Work Text:
I see it in your eyes
We could’ve ended differently
But when we reflect on past regrets
We see a new possibility
The more I look back, the more I cherish the times I spent working in a quiet little lab on the edge of the Bariurian capitol with my dearest friend, Shida. He immigrated from Atharva to study and perfect the dark arts, in the empire famous for such, and came to work under my tutelage at the age of 22. Although he was only two years younger than me, he quickly proved to be a fast learner, and a much-appreciated assistant. By the age of 24, he was no longer my right-hand man, but my equal. It was just us in our little facility. By 26, he was offered a position as a head magician, but he turned it down to continue working with me.
I was honestly thankful to have him around. No other magician could tolerate my sense of humor or my disorganized nature. He kept the lab tidy without complaint, and even without me asking him to. He was the kind to take initiative but keep to himself. Although he never did completely ditch the quiet, introverted part of his personality, he eventually loosened up, and I could tell he was comfortable to be around me.
Soon, we began to spend time together after work. More often than not, we’d stop by this one noodle shop just around the corner of our workplace and grab a bite to eat. He’d never get anything different from the usual, always plain rice noodles with some beef cuts. I asked him about it once.
“Is it a problem that I always order the same thing?” he chuckled in response. To hear him laugh used to be as rare as a blue moon, until he grew truly comfortable with me.

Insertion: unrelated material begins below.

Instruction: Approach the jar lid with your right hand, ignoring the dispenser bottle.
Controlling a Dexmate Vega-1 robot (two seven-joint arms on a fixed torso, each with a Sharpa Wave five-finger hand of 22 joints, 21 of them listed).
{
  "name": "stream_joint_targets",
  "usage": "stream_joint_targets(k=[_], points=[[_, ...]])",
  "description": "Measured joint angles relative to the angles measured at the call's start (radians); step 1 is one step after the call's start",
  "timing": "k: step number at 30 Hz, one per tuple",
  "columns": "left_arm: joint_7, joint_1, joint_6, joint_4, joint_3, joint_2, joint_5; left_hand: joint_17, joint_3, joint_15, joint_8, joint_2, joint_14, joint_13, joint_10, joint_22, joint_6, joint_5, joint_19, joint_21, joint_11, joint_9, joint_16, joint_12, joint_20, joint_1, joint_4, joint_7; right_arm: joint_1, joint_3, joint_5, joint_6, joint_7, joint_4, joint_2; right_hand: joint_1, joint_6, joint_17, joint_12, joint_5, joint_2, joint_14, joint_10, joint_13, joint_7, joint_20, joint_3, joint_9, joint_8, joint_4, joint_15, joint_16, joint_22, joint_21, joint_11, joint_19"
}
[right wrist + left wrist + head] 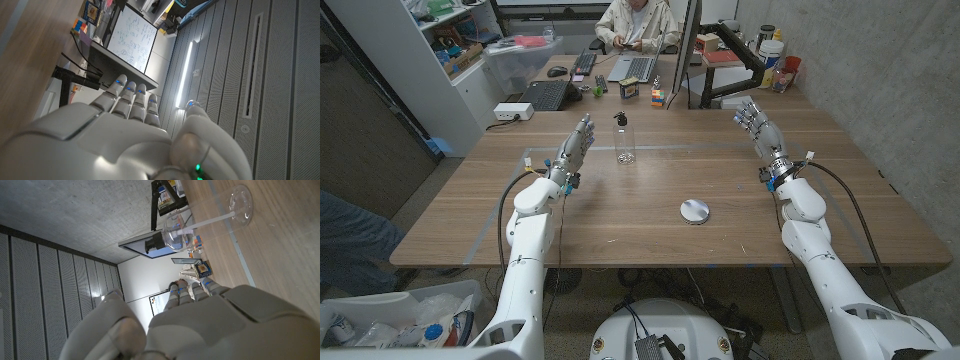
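Wooden table (pixel 620 215) holds a round lid (pixel 695 211) near the middle and a clear bottle (pixel 623 140) farther back. Right hand (pixel 760 128) is raised far from the lid, fingers apart, holding nothing. Left hand (pixel 575 146) is spread too, near the bottle.

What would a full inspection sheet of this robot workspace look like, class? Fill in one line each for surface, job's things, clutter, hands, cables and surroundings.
Surface: wooden table, with tape lines marked on it.
Job's things: jar lid lies flat, right of centre; clear dispenser bottle stands upright farther back.
Clutter: nothing seen on the work area.
Hands: left hand and right hand are both raised, fingers extended, holding nothing; the right hand is well apart from the lid.
Cables: black cables run along both forearms.
Surroundings: person seated behind at a desk with laptops; shelves to the left.
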Motion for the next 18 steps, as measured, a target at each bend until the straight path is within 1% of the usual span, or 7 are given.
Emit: stream_joint_targets(k=[3, 8, 9, 13, 18], points=[[0.000, 0.000, 0.004, -0.004, 0.002, 0.000, 0.004, 0.000, 0.000, 0.000, 0.000, 0.000, 0.000, 0.000, 0.000, 0.000, 0.000, 0.000, 0.000, 0.000, 0.000, 0.000, 0.000, 0.000, 0.000, 0.000, 0.000, 0.000, -0.004, 0.000, -0.003, 0.012, 0.000, -0.005, -0.001, 0.000, 0.002, 0.000, 0.000, 0.000, 0.000, 0.005, 0.000, 0.000, -0.002, -0.001, 0.000, 0.000, 0.000, 0.000, 0.005, 0.000, 0.000, 0.000, 0.000, 0.001], [0.000, 0.001, 0.007, -0.011, 0.006, 0.000, 0.009, 0.000, -0.004, 0.000, 0.000, 0.000, 0.000, 0.000, 0.000, 0.000, 0.000, 0.000, 0.000, 0.000, 0.000, 0.000, 0.000, 0.000, 0.000, 0.000, -0.004, 0.000, -0.010, 0.000, -0.012, 0.035, -0.001, -0.011, -0.003, 0.000, -0.004, -0.004, 0.000, 0.004, 0.000, 0.011, 0.005, 0.000, -0.007, -0.001, 0.000, 0.000, 0.000, 0.000, 0.000, 0.000, 0.000, 0.000, -0.005, 0.001], [0.000, 0.001, 0.008, -0.013, 0.007, 0.001, 0.010, 0.000, -0.004, 0.000, 0.000, 0.000, 0.000, 0.000, 0.000, 0.000, 0.000, 0.000, 0.000, 0.000, 0.000, 0.000, 0.000, 0.000, 0.000, 0.000, -0.004, 0.000, -0.011, 0.000, -0.014, 0.040, -0.003, -0.011, -0.004, 0.000, -0.004, -0.005, 0.000, 0.004, 0.000, 0.011, 0.005, 0.000, -0.007, -0.005, 0.000, 0.000, 0.000, 0.000, 0.000, 0.000, 0.000, 0.000, -0.005, 0.005], [0.000, 0.001, 0.013, -0.017, 0.010, 0.001, 0.013, 0.000, -0.004, 0.000, 0.000, 0.000, 0.000, 0.000, 0.000, 0.000, 0.000, 0.000, 0.000, -0.004, 0.000, 0.000, 0.000, 0.000, 0.000, 0.000, -0.004, 0.000, -0.017, 0.000, -0.021, 0.055, -0.006, -0.022, -0.006, -0.004, 0.002, -0.005, 0.000, 0.004, 0.004, 0.011, 0.005, 0.000, -0.013, -0.001, 0.000, 0.000, 0.000, 0.000, 0.000, 0.000, 0.000, 0.000, -0.005, 0.008], [-0.002, 0.001, 0.017, -0.017, 0.010, 0.001, 0.019, 0.000, -0.004, 0.000, 0.000, 0.000, 0.000, 0.000, 0.000, 0.000, 0.000, 0.000, 0.000, -0.004, 0.000, 0.000, 0.000, 0.000, 0.000, 0.000, -0.004, 0.000, -0.025, 0.000, -0.021, 0.055, -0.006, -0.034, -0.008, -0.004, -0.002, -0.005, 0.000, 0.004, 0.004, 0.020, 0.011, 0.000, -0.016, -0.001, 0.000, 0.000, 0.000, 0.000, 0.002, 0.000, 0.000, -0.008, -0.011, 0.008]])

“Well… no,” I shrugged. “But doesn’t it ever get boring?”
He had looked down at his bowl, gently stirring the broth with his spoon. “Not really… If it isn’t broken, why fix it, after all?”
“A little change wouldn’t hurt…”
He smiled as he took a sip of his soup. “You do have a point… Fine then. Perhaps next time I’ll try something new.”
And he kept his word. That was something I liked about him. Most people would ignore or flat out “forget” my words, probably because it was sometimes hard to distinguish my suggestions and jokes. But Shida was a good listener. He was a good… friend. A close friend, even, but nothing more.
We were a perfect fit for each other, both prodigies in the fields of dark magic, both bad with people, both invested in our craft. I never wanted our days as lab partners to end.
But…
Nothing stays forever…
A person can dream all they want for the good times to never end.
But nothing stays.
It all started the day I noticed the patches of white hairs on Shida’s head. They stood out like poppies in a field of rye, alarmingly bright enough to be seen amongst the dark gray hairs. It bothered me, to the point where I wanted to pluck them out individually. Was it normal? To already have white hairs at such a tender age?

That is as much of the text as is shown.